14. However, this ruling seems to have been approved by a single Judge of this Court in In re Gulam Muhammad! Sharif-ud-daulah (3). There a Judge of the Court of Small Causes was accused of using, when on the Bench, defamatory language to a witness. It was held that a Judge on the Bench cannot act in a private capacity. It is probably to avoid any difficulty arising out of the word 'capacity' that the word now finds no place in the section. It could never have been intended by the legislature that a Judge as soon as he takes his seat upon the Bench can only act in an official capacity. Suppose that instead of defaming he had shot the witness. This authority is questioned in Sheik Abdul Kadir Saheb v.

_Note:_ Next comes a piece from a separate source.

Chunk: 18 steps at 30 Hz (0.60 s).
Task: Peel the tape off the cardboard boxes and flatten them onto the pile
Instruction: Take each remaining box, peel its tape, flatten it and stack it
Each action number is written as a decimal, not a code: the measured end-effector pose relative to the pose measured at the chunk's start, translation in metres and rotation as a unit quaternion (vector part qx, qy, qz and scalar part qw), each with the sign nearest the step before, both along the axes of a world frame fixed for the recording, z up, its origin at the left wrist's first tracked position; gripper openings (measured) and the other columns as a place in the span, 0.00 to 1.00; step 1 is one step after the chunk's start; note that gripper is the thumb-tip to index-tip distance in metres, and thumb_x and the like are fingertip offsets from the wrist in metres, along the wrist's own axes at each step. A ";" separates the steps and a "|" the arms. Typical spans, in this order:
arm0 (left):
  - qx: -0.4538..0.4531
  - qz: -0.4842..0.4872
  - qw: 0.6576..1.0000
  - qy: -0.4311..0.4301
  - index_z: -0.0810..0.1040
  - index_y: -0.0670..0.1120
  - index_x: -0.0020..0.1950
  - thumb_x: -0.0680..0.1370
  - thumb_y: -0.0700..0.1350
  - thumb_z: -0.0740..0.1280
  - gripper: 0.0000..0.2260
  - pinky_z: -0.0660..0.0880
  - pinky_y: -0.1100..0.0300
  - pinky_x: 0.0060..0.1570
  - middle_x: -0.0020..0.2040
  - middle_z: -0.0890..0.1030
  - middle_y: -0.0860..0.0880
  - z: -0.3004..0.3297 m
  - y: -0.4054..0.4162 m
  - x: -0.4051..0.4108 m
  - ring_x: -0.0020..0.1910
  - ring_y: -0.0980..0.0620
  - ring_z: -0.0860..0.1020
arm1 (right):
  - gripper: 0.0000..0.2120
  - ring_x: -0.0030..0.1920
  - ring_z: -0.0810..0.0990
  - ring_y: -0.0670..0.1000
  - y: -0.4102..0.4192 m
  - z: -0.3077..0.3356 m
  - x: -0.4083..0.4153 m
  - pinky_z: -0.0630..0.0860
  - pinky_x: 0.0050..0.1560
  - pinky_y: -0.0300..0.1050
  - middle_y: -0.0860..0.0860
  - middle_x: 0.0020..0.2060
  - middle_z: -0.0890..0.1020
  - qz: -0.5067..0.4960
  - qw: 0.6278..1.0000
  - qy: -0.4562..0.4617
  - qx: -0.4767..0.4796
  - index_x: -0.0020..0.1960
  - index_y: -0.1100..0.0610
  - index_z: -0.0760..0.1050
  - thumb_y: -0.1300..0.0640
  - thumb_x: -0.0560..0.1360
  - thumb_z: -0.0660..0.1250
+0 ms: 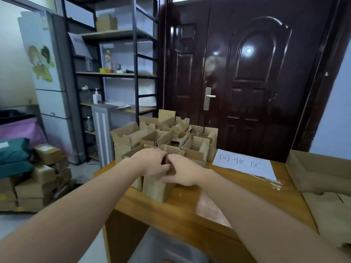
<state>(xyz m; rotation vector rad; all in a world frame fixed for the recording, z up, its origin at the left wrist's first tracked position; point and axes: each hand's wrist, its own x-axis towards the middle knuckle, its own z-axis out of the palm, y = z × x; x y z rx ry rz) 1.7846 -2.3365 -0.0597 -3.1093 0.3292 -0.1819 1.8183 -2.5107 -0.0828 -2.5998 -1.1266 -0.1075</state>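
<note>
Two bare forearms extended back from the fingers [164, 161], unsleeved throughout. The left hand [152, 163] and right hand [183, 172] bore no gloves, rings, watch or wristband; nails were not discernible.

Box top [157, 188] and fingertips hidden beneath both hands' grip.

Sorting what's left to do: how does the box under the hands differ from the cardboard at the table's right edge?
The box under the hands stands upright, still box-shaped; the cardboard at the right edge lies flat. The left hand and right hand grip the box; nothing touches the flat cardboard. Both are plain brown.
</note>
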 end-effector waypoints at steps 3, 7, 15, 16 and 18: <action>-0.021 0.008 1.000 0.011 0.75 0.54 0.69 0.77 0.72 0.54 0.31 0.77 0.47 0.60 0.62 0.80 0.51 0.000 -0.004 0.002 0.57 0.49 0.78 | 0.20 0.45 0.75 0.47 -0.015 0.005 -0.007 0.74 0.41 0.46 0.46 0.46 0.75 0.012 1.000 -0.013 -0.010 0.49 0.48 0.67 0.37 0.72 0.73; -0.033 0.019 0.999 0.025 0.74 0.52 0.73 0.74 0.78 0.49 0.40 0.77 0.47 0.61 0.65 0.80 0.49 -0.003 -0.021 0.000 0.59 0.49 0.79 | 0.19 0.44 0.75 0.47 -0.044 0.006 -0.019 0.73 0.41 0.45 0.46 0.46 0.75 0.014 0.999 -0.023 -0.021 0.51 0.48 0.69 0.36 0.73 0.71; -0.048 -0.022 0.999 -0.004 0.77 0.50 0.68 0.77 0.74 0.51 0.36 0.78 0.47 0.57 0.61 0.81 0.47 -0.010 -0.097 -0.014 0.56 0.47 0.79 | 0.18 0.43 0.77 0.48 -0.121 -0.002 -0.045 0.77 0.44 0.52 0.45 0.41 0.77 -0.068 0.997 -0.040 0.001 0.46 0.49 0.69 0.35 0.75 0.68; -0.045 -0.027 0.999 0.000 0.78 0.49 0.66 0.77 0.74 0.51 0.35 0.78 0.47 0.57 0.61 0.81 0.47 -0.012 -0.108 -0.015 0.56 0.46 0.79 | 0.18 0.44 0.77 0.49 -0.131 -0.004 -0.047 0.77 0.46 0.54 0.45 0.42 0.78 -0.076 0.996 -0.039 0.008 0.46 0.49 0.70 0.35 0.75 0.67; -0.045 -0.030 0.999 0.004 0.78 0.49 0.64 0.76 0.76 0.50 0.37 0.78 0.47 0.56 0.60 0.81 0.46 -0.016 -0.127 -0.016 0.55 0.46 0.78 | 0.18 0.46 0.78 0.49 -0.150 -0.007 -0.049 0.77 0.49 0.55 0.45 0.43 0.79 -0.087 0.995 -0.037 0.018 0.46 0.48 0.73 0.33 0.74 0.64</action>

Emperor (1916) MWN 384. and I concur.
15. It is also dissented from in Nando Lal Basak v. Mitter ILR (1899) c 852. In Bell v. The Municipal Commissioners for the City of Madras : (1902)12MLJ208 one Major Bell, a public servant, was prosecuted for bringing timber into this town in contravention of Section 341 of the then Municipal Act, and the question again arose whether sanction was necessary. The point is well put by Moore, J.: 'It cannot be held that the offence of bringing wood into the City of Madras without a license is one which could be committed by a public servant only, or that such an offence involves as one of its elements that it was committed by (e.g.) the Superintendent of the Gun Carriage Factory.' Applying these words to the present case, it cannot be held that threatening the voter with injury could be committed by a public servant only, or such an offence involves as one of its elements that it was committed by a Chairman of a Municipality. No doubt it was the accident of his position which gave the Major timber to bring in, or the Chairman a servant to threaten, but neither the illicit import nor the illicit threat were acts committed in the ' discharge of official duty. Therefore I hold that sanction was not necessary in respect of the complaint under Section 54(a), Act V of 1920, and direct the District Magistrate to proceed according to law. His order is cancelled. It will be noted that this proceeding is confined to the complaint under Section 54(a).